Habemus Papam – la recensione del film di Nanni Moretti

Habemus Papam di Nanni Moretti rappresenta la sua seconda incursione nel tema della religione dopo La messa è finita (1985). È proprio quest’ultimo film a venire alla mente durante la visione per via di una certa vicinanza di contenuti. Il tema principale di entrambe le opere sono infatti le incertezze di un uomo di chiesa che inizia a sentire il peso delle proprie responsabilità.


Ma Habemus Papam di Nanni Moretti compie un passo in avanti: se ne La messa è finita il protagonista era un prete e di conseguenza l’ambiente in cui si svolgeva la vicenda era cittadino e la caratura del problema piuttosto ristretta, in quest’opera la gravosità della questione è di gran lunga superiore.
Cosa succederebbe se il nuovo papa nel momento della sua elezione venisse assalito dai dubbi e dalle esitazioni tanto da non riuscire a compiere la sua prima benedizione?
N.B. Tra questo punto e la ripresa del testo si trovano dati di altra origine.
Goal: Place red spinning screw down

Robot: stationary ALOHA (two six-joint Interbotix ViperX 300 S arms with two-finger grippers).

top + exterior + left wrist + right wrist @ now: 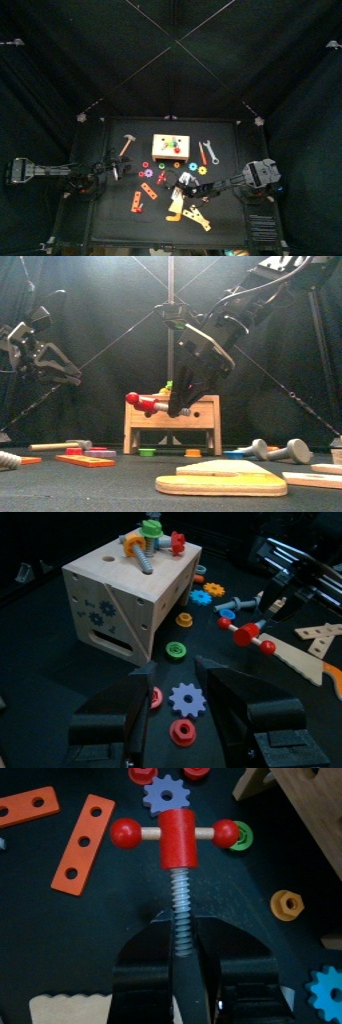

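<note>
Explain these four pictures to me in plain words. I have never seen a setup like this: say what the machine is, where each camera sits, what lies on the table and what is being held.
This is a robot with two black arms at a small black table inside black curtains. One picture looks straight down from above, one looks level across the table from its front edge, and two come from cameras on the arms' wrists.

On the table stands a wooden toy box with screws stuck in its top. Around it lie colourful toy parts: gears, nuts, orange strips and a toy hammer.

The right gripper is shut on the red spinning screw, a threaded rod with a red crossbar handle, gripped by its threaded end. The left gripper hangs open above a blue gear, holding nothing.
</note>
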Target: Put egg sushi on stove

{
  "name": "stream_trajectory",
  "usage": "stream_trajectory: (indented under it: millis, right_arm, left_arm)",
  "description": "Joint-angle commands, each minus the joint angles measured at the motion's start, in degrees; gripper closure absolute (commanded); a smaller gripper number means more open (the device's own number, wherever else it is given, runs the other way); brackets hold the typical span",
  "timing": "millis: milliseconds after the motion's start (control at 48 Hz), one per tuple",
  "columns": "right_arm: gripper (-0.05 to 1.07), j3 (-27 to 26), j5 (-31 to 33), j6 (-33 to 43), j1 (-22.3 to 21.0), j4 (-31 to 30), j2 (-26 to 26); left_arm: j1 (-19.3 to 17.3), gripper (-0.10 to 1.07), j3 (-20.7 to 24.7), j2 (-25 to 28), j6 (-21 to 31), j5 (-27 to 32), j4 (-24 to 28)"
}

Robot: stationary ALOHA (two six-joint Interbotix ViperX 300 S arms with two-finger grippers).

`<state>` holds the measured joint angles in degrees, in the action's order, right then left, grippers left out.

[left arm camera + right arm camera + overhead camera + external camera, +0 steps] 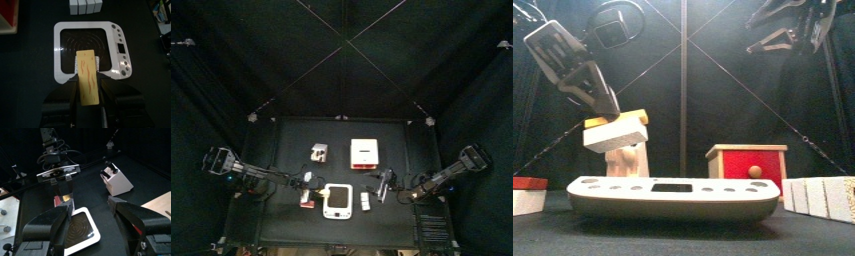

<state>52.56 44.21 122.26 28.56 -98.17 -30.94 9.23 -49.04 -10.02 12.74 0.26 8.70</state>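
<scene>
The egg sushi [88, 77], a tan-yellow slab on a whitish block, is held in my left gripper [88, 92], which is shut on it. In the front view the egg sushi [617, 131] hangs tilted above the left end of the stove [673, 198]. The stove [87, 47] is a flat white rounded slab with a ringed burner, and the sushi is over its near edge. In the top view the stove [337, 200] lies at the table's front middle. My right gripper [93, 223] is open and empty, just right of the stove [81, 229].
A white box with a red front [748, 166] stands behind the stove on the right. White blocks [823, 196] lie at the front right and a red-and-white piece [527, 194] at the front left. A white-and-brown piece [318, 153] stands at the back.
</scene>
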Motion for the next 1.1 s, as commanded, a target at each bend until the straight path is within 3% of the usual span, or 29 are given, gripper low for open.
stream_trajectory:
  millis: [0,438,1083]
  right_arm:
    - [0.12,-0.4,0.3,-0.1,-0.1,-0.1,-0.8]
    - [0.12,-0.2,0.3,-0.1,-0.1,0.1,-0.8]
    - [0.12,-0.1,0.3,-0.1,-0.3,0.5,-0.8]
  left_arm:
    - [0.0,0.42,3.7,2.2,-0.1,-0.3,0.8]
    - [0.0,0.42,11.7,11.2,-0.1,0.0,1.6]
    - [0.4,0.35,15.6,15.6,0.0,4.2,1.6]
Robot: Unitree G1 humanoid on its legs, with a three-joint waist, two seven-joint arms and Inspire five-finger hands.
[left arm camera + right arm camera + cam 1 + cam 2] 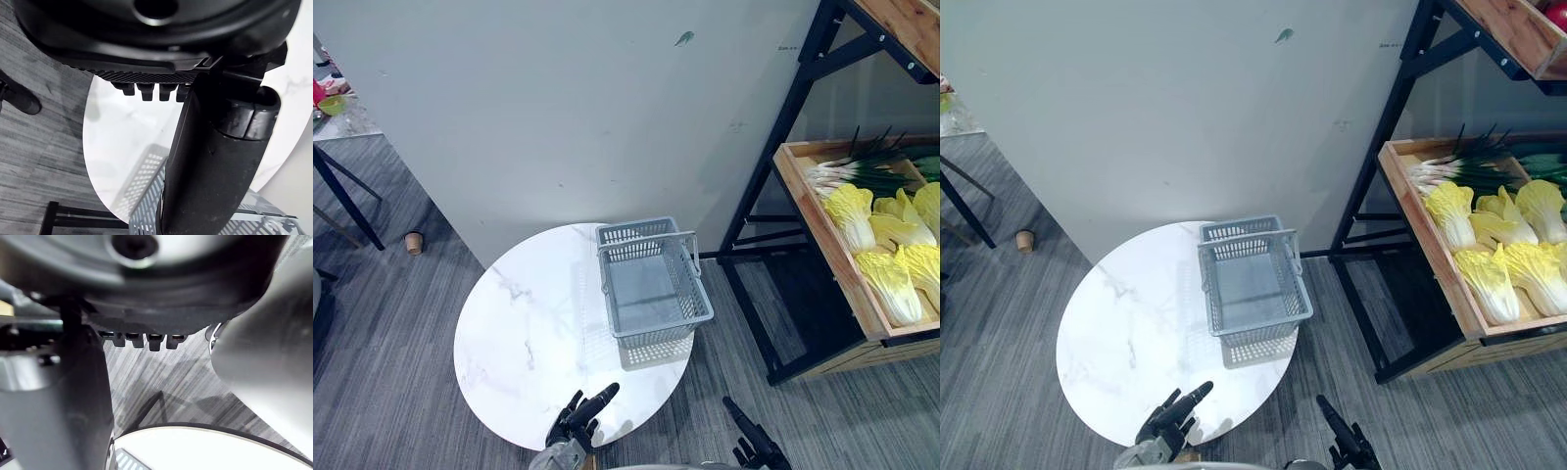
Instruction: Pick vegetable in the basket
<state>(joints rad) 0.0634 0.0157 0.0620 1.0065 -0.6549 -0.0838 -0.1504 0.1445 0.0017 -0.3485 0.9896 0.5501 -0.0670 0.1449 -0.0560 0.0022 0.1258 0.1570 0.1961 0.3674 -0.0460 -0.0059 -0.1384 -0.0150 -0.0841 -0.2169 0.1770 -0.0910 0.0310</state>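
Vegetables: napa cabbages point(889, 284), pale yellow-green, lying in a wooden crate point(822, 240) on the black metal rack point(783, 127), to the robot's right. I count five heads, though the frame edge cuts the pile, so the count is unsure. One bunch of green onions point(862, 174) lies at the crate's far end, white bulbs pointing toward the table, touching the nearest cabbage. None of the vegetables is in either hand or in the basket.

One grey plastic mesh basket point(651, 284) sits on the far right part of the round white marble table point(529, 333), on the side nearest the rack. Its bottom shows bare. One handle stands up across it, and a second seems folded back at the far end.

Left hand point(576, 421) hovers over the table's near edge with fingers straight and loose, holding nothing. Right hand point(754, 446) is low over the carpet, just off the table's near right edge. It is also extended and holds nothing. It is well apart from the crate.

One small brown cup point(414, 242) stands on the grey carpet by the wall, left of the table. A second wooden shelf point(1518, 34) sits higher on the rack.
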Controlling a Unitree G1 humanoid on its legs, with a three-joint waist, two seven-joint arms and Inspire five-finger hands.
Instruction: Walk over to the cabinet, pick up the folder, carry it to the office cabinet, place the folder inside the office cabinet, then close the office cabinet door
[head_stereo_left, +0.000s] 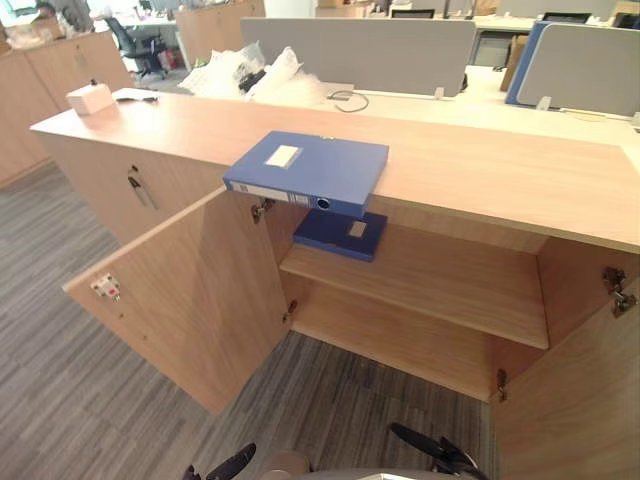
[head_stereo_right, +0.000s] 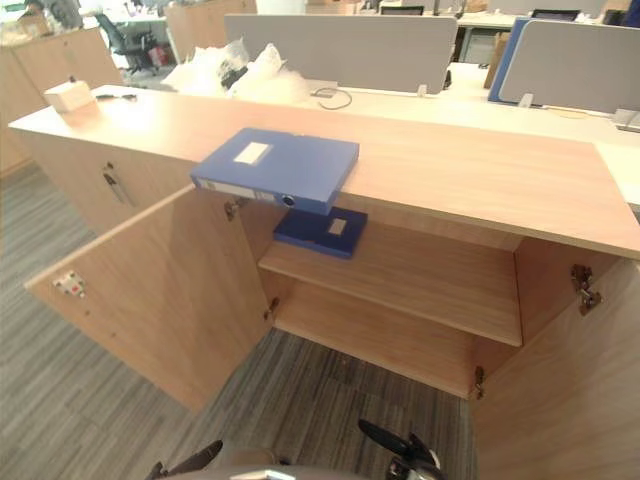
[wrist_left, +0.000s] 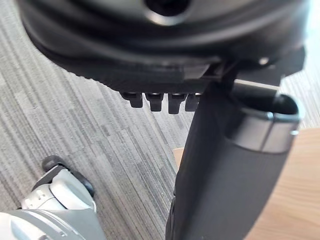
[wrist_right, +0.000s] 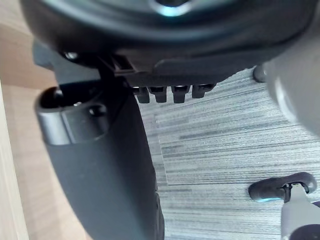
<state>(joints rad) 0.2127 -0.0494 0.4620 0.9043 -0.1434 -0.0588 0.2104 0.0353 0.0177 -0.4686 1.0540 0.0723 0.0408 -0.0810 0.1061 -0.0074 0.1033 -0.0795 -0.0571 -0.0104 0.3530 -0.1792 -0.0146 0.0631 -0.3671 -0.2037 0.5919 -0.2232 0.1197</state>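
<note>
**On the counter's front edge: folder awaiting pickup**

1. Bright blue rectangular plastic box folder (head_stereo_left: 305, 172) with a white label. It lies flat on the long pale-wood counter (head_stereo_left: 480, 170), and its spine side overhangs the counter's front edge. Nothing touches it.
2. Darker blue flat folder (head_stereo_left: 340, 233), on the wooden shelf (head_stereo_left: 450, 285) just below the counter top.
3. Two pale-wood cabinet doors, left door (head_stereo_left: 190, 290) and right door (head_stereo_left: 575, 400). Both are swung open below the counter.
4. Left robot hand (head_stereo_left: 232, 464) and right robot hand (head_stereo_left: 435, 448), low in front of the counter and well apart from it. Both are loose-fingered and hold nothing.

Handling note. The step in hand is judged to be approach and pickup.
- Step in between the open doors without brushing either.
- The overhang looks like the best purchase: thumb under the projecting edge with fingers on top, or one robot hand at each short side.
- Lift level, since a box folder may be heavier at the spine.
- Draw it clear of the counter's edge before lowering it to the shelf, where free room lies toward the counter's right end.
</note>
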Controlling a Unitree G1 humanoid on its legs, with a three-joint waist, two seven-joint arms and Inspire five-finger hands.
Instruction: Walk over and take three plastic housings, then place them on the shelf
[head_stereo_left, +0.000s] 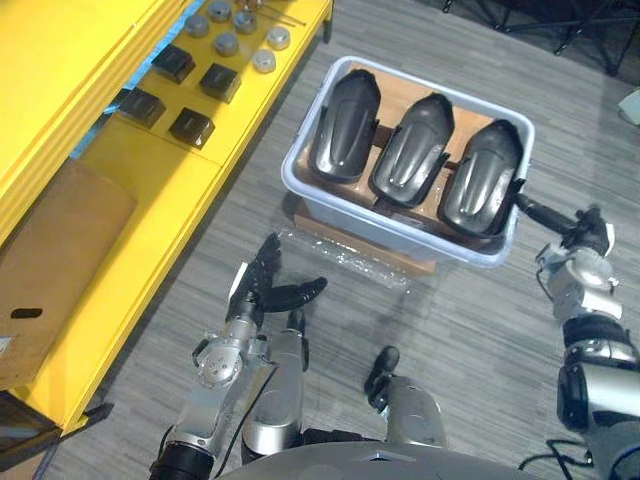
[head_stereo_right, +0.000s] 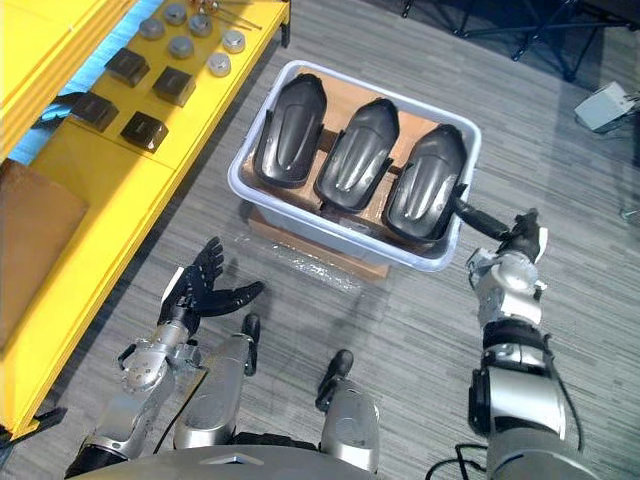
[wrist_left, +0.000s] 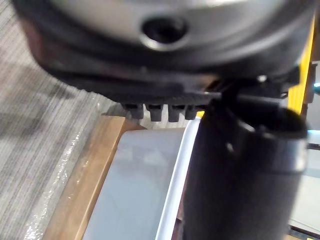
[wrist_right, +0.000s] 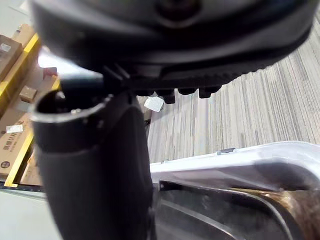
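Glossy plastic housings (head_stereo_left: 412, 150) look light, stiff and slippery; better grip the side edges. Left hand (head_stereo_left: 258, 292) and right hand (head_stereo_left: 574, 240) are spread, empty.

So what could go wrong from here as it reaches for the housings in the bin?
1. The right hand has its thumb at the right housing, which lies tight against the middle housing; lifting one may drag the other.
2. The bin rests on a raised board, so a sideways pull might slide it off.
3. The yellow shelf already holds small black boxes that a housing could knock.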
Moretti compie una lucida analisi della situazione che si trova a vivere la Chiesa nel ventunesimo secolo, rimasta oramai forse l’unica vera potenza mondiale, perlomeno la più compatta.
Il regista critica il sistema della chiesa e non si risparmia neanche giudizi ironici ma consapevoli verso le credenze cristiane, riservando sempre tuttavia un trattamento estremamente rispettoso verso la figura del pontefice, di cui indaga la persona prima che l’autorità. Prima di tutto, Habemus Papam è infatti un ritratto fortemente umano e il papa, interpretato da uno splendido Michael Piccioli, è una persona molto sensibile, un uomo che conosce a memoria le battute de Il gabbiano di Cechov, che riesce a darsi una risposta solamente camminando per le strade di Roma, città mai poeticizzata, come poteva essere la Roma vuota di gente di Caro diario (1993), ma sempre reale e affollata, contrapposta alla vita opprimente tra le mura del Vaticano.
Le simpatiche scene in cui Moretti stesso, che interpreta lo psicologo affidato al papa, dialoga con i cardinali e li convince a formare delle squadre per un torneo di pallavolo potrebbero sembrare inutili ai fini della narrazione ma sono la perfetta rappresentazione della volontà di uscire dalla realtà spesso soffocante della vita ecclesiastica.
E’ inoltre incredibile la capacità di creare immagini evocative e simboliche senza mai sembrare pretenzioso o fuori luogo, una su tutte da sottolineare è quella del balcone vuoto di Piazza San Pietro con le tende rosse che sventolano svelando il profondo buio dietro di loro, a conferma del fatto che Moretti è un regista che si è saputo rivoluzionare senza rimanere (troppo) legato al suo cinema passato, soprattutto perché di cose da raccontare ancora ne ha.